A copy of the proposed agreement, which would settle all lawsuits filed by the village, details financial, operational and oversight specifics. The document was provided by the village at the request of The Islander News, which first reported the agreement Monday.

It stipulates that the 2016 show can proceed, and a show in 2017 as long as there is not a death directly attributed to the event, an incident in which an emergency rescue patient can’t make it to a hospital or if there’s a “catastrophic event.”

It also states that after the 2017 boat show, events with fewer than 10,000 guests a day and lasting fewer than seven consecutive days can be held between Nov. 21 and Jan. 5 each year.

After 2017, the fate of the boat show would be in the hands of a private conservancy governed by six members, three appointed by the city and three appointed by the village.

“With our industry's significant investment in holding the boat show at Miami Marine Stadium Park and Basin and the $597 million in economic activity it creates for Florida each year, we must ensure it becomes a long-term home for years to come,” Dammrich said.

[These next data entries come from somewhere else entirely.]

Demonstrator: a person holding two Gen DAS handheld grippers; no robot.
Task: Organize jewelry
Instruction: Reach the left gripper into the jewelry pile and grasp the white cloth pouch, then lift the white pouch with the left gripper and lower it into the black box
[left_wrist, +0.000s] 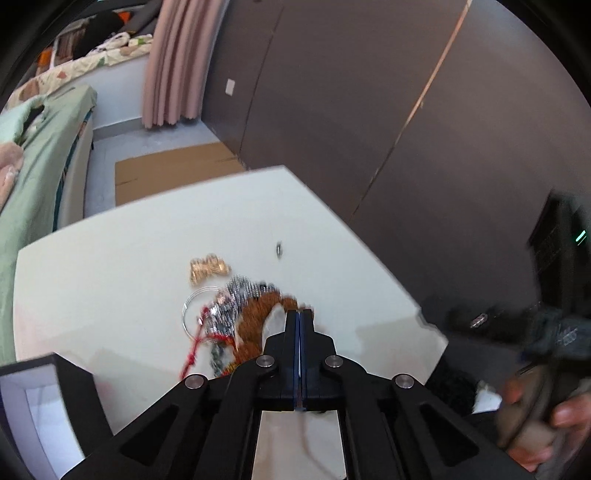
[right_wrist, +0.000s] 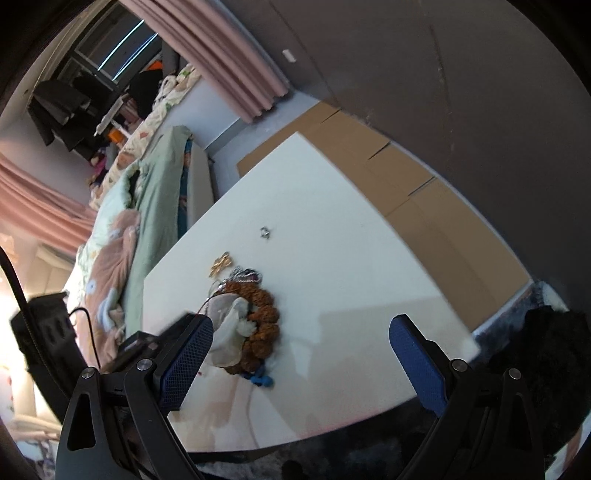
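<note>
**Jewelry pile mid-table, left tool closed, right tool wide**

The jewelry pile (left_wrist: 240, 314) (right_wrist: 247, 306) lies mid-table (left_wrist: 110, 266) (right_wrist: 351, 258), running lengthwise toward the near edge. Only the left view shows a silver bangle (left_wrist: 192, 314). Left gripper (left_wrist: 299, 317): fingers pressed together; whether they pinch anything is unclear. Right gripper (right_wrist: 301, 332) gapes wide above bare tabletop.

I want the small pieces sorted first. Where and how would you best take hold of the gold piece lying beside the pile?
Probably from straight above, jaws closing across the narrow middle of the gold piece. It lies flat on the white table, just apart from the tangled pile, so its far side, away from the pile, is the freer approach. The open right gripper suits this.
</note>
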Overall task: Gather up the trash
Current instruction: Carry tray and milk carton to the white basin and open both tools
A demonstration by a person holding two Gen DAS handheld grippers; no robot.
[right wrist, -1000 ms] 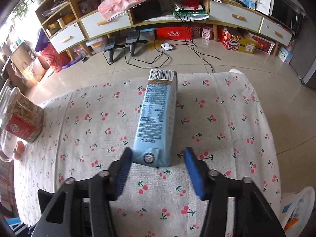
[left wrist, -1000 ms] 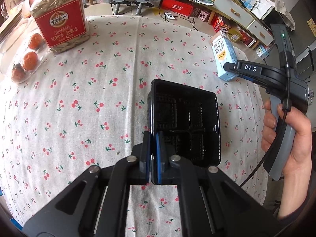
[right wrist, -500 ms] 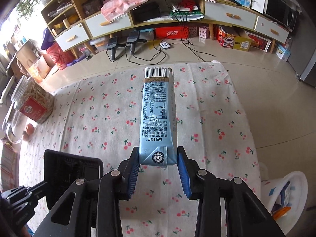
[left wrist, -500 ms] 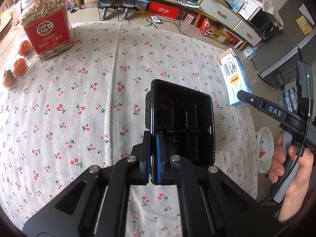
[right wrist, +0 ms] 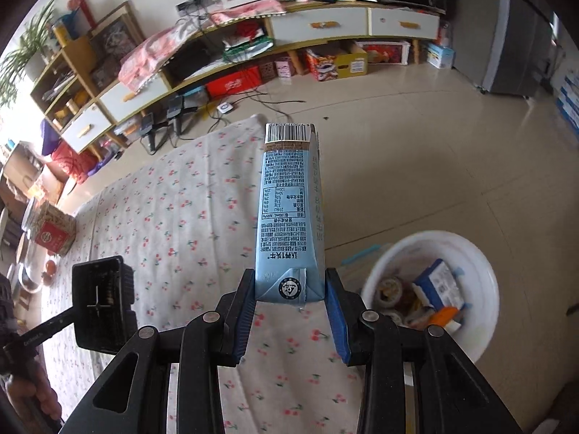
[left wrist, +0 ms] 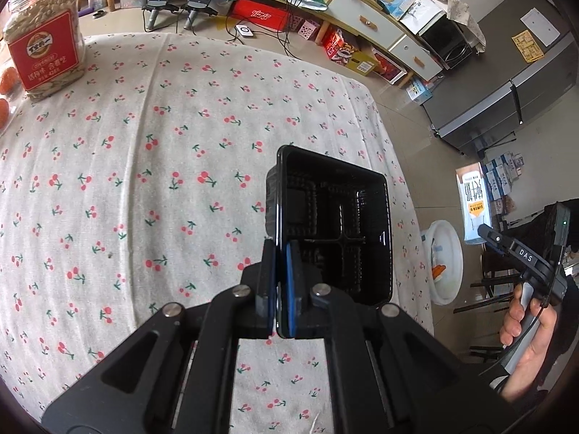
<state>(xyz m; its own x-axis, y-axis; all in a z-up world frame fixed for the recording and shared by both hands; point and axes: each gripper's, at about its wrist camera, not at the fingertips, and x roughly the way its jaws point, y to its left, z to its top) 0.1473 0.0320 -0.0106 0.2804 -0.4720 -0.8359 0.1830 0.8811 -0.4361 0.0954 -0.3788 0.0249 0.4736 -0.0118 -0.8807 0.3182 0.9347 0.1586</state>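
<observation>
Now the right gripper (right wrist: 289, 311) clamps a blue milk carton (right wrist: 289, 213) past the tabletop's right edge, beside the white bin (right wrist: 430, 289); release comes next. Left gripper (left wrist: 278, 289) pinches a black tray (left wrist: 333, 228).

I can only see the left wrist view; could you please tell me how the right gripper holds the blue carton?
Observer: The right gripper has its jaws closed on the folded end of the blue carton.
Operator: Is it over the bin?
Observer: Not yet; the white bin stands on the floor, right of the carton in the right wrist view.
Operator: Is the bin empty?
Observer: No, it holds a blue-and-white box and other packaging.
</observation>
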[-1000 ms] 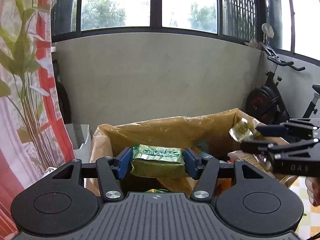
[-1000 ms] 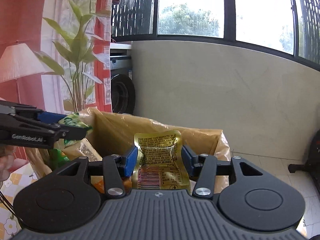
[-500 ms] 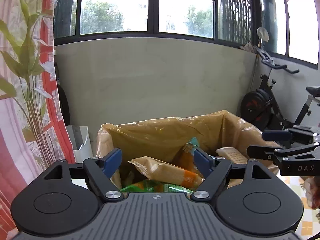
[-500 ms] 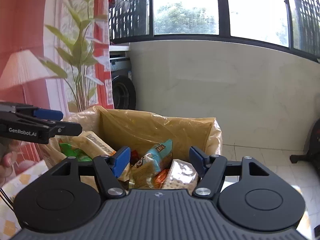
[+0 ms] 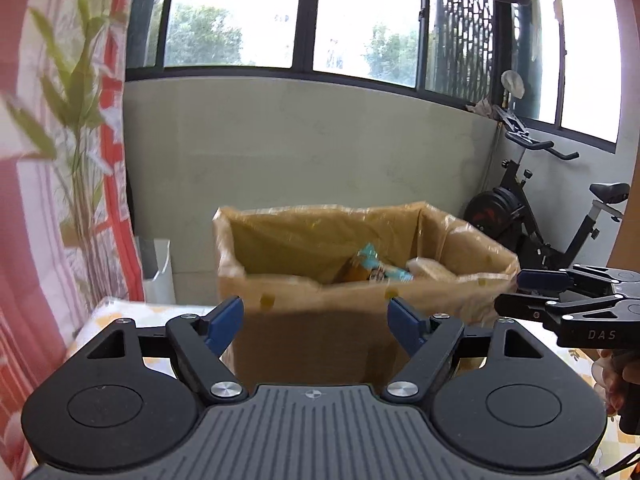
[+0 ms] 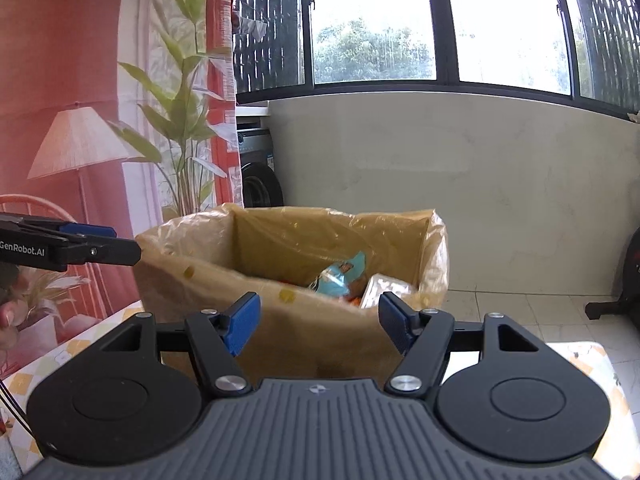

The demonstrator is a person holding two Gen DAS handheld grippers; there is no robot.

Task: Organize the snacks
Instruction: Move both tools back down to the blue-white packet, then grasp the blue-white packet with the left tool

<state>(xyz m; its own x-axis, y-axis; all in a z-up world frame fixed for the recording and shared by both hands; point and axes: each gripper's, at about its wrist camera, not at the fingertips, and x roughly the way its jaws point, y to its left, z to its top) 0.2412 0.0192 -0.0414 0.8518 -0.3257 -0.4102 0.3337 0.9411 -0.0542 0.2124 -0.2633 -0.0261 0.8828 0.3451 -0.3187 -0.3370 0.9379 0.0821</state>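
Observation:
A cardboard box lined with yellow plastic stands on the table ahead of both grippers. Several snack packets lie inside, among them a light blue one and a pale cracker pack. My left gripper is open and empty, pulled back in front of the box. My right gripper is open and empty too, also short of the box's near wall. Each gripper shows from the side in the other's view, the right one and the left one.
A patterned tablecloth covers the table under the box. A red curtain with a plant print hangs at the left. An exercise bike stands at the right by the grey wall. A washing machine sits behind the box.
Both grippers opened and dropped their packets, a green one and a gold one, into the box. Both have since drawn back and up, so the box looks farther away.

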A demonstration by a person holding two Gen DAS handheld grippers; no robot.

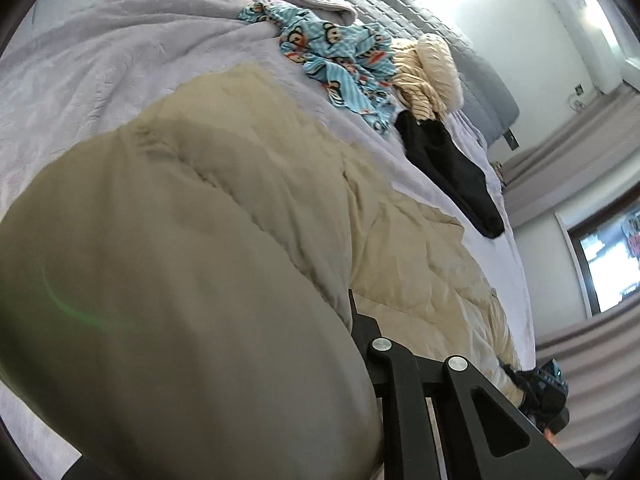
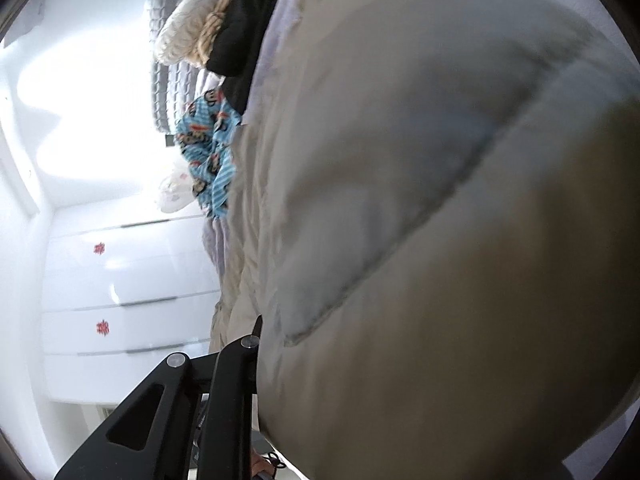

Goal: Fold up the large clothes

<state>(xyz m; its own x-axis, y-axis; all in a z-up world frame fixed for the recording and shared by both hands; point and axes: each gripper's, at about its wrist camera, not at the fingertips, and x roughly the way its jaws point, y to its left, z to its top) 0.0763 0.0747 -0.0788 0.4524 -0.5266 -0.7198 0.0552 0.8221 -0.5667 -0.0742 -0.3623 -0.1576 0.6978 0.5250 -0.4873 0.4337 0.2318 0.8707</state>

The NMMA’s transition for the boat show from the Miami Beach Convention Center, which is undergoing renovations for the coming two years, to the marine stadium has been met with stark opposition from the Key Biscayne mayor.

The village has filed several lawsuits in an attempt to stop the show from taking place. Miami Mayor Regalado expressed frustration with the village, saying that after any concerns were addressed, new problems arose for the municipality.

Show organizers said in July that one of the industry’s largest events was still moving ahead as planned.